Benjamin Webb
Ben Webb is an open source developer working at the Center for Geospatial Solutions at the Lincoln Institute of Land Policy. He is committed to developing open source software, primarily in support of the Internet of Water Coalition.
Sessions
The Hydro Network-Linked Data Index (NLDI) is a system that can index data to a hydrographic network and offers a RESTful web service to discover indexed information upstream and downstream of arbitrary points along the stream network. This allows users to search for and retrieve geospatial representations of stream flowlines, catchments, and relevant water monitoring locations contributed by the water data community - without downloading the national dataset or establishing links themselves.
This is done by data providers publishing open information about the locations of their data within the context of the U.S. stream network. Data linked to the NLDI includes various federal, state and local water infrastructure features and water quantity and quality monitoring locations. The NLDI is being developed as an open source project and welcomes contributions to both its code and indexed data, with the main implementation currently being maintained by the U.S. Geological Survey.
The community of practice surrounding the NLDI extends to R and python developers working on clients that allow scientists to quickly retrieve data relevant for specific hydrologic analyses. As the NLDI community grows, a similar concept could be applied at a global scale, facilitating the development of downstream tools and applications.
While the NLDI is limited to the US, global work would be possible by leveraging global stream network datasets such as MERIT-Hydro. A proof-of-concept global River Runner allowing discovery of the flowpath downstream of arbitrary points anywhere on Earth has already been implemented using MERIT-Hydro and OGC-API Processes in pygeoapi. This session includes demonstrations of the NLDI and the global River Runner.
The Web has an increasing number of web applications being developed to freely provide their information and is a hub for open data publishing. For this to happen as a self-sustained ecosystem, data must be findable, accessible, interoperable, and reusable to both humans and machines across the wider web. This session delves into Web Best Practices for publishing data using open source and standards-based solutions.
The geoconnex.us project is about providing technical infrastructure and guidance to create an open, community-contribution model for a knowledge graph linking hydrologic features in the United States as an implementation of Internet of Water principles. This knowledge graph can be leveraged to create a wide array of information products to answer innumerable water-related questions.
Implementation has two parts: persistently identified real world objects and organizational monitoring locations that collect data about them. Both must be published to the Web using persistent URIs and communicated with common linked data semantics in order for a knowledge graph to be constructed.

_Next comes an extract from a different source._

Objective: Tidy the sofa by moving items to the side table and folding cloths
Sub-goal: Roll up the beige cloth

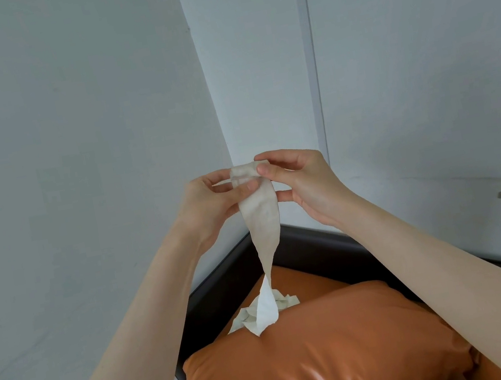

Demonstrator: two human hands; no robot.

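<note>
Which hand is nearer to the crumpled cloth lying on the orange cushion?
Neither clearly. The left hand and right hand are level, both raised well above the crumpled cloth, pinching the top of the hanging cloth, whose lower end dangles by it.

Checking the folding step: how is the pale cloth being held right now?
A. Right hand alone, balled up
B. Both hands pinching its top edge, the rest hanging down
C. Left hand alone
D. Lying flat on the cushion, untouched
B: the left hand and right hand both pinch the top of the cloth, which hangs twisted toward the orange cushion.
</note>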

The Internet of Water Coalition supports the first part with a Permanent Identifier Service and reference hydrologic reference features (e.g. watersheds, monitoring locations, dams, bridges, etc.) within the US.
In support of the second part, geoconnex.us takes advantage of pygeoapi using the OGC API - Features standard to publish structured metadata resources about individual hydrologic objects and the data about them. pygeoapi supports extending this standard by incorporating domain-specific structured data into the HTML format at the feature level, and allowing for external HTTP URI identification. In addition, pygeoapi’s flexible plugin architecture enables for custom integration and processes. This means that individual features from various sources can have structured, standardized metadata harvested by search engines and assembled into a useful knowledge graph.
This spatial feature-based linked data architecture enables data interoperability between independent organizations who hold information about the same real world thing without centralizing data infrastructure - answering important questions like, “Who is collecting water data about my local stream and its tributaries?” or “What data do we have about water upstream and downstream of East Palestine, Pennsylvania?”